» **Work instruction**: Two lines below mark the span: the one containing "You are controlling" and the one containing "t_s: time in". Set down both, plus every line between, exactly as they stand, and nothing else.

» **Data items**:
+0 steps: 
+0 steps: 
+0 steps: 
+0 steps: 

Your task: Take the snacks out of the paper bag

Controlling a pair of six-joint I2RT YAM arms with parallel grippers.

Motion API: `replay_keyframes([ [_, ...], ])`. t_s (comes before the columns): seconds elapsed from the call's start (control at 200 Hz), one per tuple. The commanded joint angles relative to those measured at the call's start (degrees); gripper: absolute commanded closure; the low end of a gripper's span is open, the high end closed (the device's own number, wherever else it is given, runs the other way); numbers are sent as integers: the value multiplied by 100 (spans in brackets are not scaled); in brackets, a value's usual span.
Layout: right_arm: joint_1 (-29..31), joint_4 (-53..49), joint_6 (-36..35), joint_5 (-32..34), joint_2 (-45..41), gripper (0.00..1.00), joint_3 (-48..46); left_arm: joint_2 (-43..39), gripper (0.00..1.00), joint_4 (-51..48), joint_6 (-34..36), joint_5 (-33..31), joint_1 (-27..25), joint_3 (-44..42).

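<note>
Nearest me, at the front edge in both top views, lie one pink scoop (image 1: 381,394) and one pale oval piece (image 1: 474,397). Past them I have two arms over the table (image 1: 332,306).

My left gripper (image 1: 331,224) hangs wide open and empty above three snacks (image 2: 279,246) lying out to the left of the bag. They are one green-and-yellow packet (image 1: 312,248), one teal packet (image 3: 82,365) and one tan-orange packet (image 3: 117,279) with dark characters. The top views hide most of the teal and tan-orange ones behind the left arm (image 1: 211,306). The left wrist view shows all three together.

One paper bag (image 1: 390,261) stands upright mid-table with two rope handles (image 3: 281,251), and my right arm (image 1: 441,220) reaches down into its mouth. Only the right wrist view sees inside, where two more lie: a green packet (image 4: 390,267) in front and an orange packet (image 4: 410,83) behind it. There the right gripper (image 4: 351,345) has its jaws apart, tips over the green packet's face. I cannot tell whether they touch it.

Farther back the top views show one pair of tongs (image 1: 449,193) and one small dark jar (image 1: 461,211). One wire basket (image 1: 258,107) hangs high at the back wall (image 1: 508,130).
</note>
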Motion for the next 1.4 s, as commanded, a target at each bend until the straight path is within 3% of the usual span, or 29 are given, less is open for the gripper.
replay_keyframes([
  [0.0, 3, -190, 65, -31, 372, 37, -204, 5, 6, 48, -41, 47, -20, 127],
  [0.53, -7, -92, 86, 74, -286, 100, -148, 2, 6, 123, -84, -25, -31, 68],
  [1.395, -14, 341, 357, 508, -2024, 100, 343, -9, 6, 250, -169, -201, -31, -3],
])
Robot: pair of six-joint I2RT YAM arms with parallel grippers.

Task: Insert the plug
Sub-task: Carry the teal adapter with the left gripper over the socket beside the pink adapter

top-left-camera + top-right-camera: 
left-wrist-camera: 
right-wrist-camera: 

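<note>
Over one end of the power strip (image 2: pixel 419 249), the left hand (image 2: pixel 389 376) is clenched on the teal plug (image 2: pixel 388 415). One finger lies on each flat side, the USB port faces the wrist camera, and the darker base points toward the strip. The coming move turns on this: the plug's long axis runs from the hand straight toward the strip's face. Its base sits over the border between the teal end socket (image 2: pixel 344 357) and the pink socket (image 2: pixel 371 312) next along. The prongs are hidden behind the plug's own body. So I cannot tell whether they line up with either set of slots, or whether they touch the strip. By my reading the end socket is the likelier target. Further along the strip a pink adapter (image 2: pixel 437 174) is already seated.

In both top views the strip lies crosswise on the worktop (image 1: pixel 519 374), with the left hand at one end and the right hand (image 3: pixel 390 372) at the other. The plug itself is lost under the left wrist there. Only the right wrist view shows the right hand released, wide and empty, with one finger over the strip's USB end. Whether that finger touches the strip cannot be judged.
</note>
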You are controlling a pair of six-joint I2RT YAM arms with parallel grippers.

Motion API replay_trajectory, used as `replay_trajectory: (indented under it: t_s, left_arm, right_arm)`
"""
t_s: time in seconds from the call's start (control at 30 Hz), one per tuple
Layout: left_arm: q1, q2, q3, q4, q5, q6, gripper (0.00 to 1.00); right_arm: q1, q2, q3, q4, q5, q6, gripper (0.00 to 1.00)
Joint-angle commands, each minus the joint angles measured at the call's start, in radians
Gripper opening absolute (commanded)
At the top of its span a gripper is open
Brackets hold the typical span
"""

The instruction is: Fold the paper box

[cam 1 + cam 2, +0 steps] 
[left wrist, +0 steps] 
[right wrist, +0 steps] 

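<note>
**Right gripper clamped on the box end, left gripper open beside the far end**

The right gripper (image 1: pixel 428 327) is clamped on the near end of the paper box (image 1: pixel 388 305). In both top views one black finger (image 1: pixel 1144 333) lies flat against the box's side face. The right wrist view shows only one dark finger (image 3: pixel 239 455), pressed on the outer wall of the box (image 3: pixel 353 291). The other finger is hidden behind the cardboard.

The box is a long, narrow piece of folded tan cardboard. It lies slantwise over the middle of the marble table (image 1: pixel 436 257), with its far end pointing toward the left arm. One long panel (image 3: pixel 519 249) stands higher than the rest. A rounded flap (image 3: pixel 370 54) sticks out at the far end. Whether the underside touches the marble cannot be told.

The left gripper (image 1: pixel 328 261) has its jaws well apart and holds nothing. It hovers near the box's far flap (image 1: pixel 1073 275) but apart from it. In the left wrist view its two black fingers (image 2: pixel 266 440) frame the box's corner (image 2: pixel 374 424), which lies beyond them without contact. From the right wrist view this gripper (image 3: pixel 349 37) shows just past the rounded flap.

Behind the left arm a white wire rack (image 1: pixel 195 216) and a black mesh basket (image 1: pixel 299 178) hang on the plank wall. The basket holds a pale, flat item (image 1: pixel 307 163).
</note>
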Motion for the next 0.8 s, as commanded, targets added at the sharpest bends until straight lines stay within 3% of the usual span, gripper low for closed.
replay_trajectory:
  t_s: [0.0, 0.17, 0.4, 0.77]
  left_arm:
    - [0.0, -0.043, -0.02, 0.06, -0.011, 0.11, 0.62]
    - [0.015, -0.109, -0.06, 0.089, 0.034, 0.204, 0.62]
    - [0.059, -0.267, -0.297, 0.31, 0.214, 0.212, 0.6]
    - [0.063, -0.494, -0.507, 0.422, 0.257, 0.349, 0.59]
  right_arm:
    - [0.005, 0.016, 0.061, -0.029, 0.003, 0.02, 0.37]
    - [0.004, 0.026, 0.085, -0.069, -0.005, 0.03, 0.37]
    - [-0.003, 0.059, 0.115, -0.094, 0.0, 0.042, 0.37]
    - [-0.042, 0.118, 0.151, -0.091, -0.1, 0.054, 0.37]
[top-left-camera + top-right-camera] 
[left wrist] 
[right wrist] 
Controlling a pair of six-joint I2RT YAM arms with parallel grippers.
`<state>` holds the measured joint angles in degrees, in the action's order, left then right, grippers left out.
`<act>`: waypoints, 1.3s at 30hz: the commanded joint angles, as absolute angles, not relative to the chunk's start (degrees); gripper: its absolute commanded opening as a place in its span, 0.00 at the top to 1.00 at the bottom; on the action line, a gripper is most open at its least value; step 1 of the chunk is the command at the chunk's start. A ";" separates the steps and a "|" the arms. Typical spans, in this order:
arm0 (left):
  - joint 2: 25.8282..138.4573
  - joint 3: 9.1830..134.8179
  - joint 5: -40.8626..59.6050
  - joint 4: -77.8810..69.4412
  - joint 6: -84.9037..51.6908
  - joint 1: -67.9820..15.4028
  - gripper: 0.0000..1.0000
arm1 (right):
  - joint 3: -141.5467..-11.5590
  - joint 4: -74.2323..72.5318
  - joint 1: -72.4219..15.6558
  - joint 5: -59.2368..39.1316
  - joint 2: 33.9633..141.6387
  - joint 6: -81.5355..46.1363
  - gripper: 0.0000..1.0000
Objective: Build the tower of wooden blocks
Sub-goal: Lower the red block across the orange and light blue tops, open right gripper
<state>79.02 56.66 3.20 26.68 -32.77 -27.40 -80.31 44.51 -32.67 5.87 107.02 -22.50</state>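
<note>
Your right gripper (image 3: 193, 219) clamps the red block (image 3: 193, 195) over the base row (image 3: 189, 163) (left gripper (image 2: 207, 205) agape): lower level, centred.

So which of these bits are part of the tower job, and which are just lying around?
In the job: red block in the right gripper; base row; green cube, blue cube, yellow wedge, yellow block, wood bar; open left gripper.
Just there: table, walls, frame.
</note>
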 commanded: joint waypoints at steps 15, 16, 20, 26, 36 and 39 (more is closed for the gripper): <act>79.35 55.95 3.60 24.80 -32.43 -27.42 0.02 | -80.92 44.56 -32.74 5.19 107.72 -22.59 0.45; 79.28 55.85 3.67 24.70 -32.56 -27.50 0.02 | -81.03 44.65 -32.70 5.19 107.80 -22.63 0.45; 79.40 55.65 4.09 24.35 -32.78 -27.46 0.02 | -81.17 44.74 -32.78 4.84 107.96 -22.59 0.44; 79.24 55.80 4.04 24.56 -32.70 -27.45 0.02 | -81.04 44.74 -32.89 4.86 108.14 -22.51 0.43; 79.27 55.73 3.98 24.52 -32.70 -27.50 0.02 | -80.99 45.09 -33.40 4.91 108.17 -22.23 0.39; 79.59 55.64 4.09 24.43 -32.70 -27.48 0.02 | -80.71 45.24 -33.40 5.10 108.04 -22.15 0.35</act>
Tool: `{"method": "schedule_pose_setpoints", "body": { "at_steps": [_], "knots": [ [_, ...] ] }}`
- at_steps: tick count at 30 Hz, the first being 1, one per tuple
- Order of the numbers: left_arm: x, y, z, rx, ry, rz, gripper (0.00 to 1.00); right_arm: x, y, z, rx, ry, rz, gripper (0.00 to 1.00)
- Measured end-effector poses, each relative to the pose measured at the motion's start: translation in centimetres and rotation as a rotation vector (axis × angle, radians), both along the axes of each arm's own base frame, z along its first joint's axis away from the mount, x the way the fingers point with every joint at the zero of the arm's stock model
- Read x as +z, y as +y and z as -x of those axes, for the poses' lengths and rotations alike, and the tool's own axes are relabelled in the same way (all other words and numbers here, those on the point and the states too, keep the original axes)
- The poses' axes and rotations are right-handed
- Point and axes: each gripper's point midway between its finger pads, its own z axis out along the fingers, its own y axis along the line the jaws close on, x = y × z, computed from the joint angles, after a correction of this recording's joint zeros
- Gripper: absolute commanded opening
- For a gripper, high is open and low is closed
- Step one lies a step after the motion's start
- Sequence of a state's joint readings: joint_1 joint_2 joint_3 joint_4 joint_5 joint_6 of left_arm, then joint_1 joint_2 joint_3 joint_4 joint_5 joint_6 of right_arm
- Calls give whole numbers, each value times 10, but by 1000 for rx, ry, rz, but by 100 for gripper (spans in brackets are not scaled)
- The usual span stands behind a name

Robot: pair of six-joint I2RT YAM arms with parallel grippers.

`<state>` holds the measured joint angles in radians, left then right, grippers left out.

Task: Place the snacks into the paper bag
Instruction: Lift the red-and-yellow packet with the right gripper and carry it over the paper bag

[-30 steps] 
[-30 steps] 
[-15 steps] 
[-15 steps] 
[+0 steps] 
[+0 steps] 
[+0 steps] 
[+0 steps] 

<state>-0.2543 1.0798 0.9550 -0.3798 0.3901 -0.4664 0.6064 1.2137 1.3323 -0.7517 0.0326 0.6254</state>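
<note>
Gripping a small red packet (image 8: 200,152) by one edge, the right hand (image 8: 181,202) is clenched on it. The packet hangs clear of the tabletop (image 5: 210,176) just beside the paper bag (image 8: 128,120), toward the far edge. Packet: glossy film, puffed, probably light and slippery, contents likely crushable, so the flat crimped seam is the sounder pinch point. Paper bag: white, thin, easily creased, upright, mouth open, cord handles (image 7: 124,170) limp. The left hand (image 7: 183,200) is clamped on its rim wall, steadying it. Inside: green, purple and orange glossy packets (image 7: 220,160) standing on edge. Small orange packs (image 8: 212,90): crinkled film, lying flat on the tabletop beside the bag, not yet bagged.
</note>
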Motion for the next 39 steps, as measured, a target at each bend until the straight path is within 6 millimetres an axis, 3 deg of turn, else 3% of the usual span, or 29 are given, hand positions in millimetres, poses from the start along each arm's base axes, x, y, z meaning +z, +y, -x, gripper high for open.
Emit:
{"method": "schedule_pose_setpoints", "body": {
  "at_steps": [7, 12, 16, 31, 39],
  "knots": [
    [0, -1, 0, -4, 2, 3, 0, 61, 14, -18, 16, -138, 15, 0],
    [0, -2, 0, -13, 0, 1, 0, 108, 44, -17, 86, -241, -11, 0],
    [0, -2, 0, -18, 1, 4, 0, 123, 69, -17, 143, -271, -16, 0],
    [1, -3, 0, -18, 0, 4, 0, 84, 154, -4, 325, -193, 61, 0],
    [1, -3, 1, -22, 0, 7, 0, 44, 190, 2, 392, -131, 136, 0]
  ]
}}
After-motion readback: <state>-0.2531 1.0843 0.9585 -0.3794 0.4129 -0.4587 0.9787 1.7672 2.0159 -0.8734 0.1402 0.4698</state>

» **Result**:
You are controlling a pair of six-joint I2RT YAM arms with parallel grippers.

Motion API replay_trajectory, used as `replay_trajectory: (indented under it: t_s, left_arm, right_arm)`
"""
t_s: time in seconds from the call's start (control at 30 Hz), one per tuple

No additional answer is expected.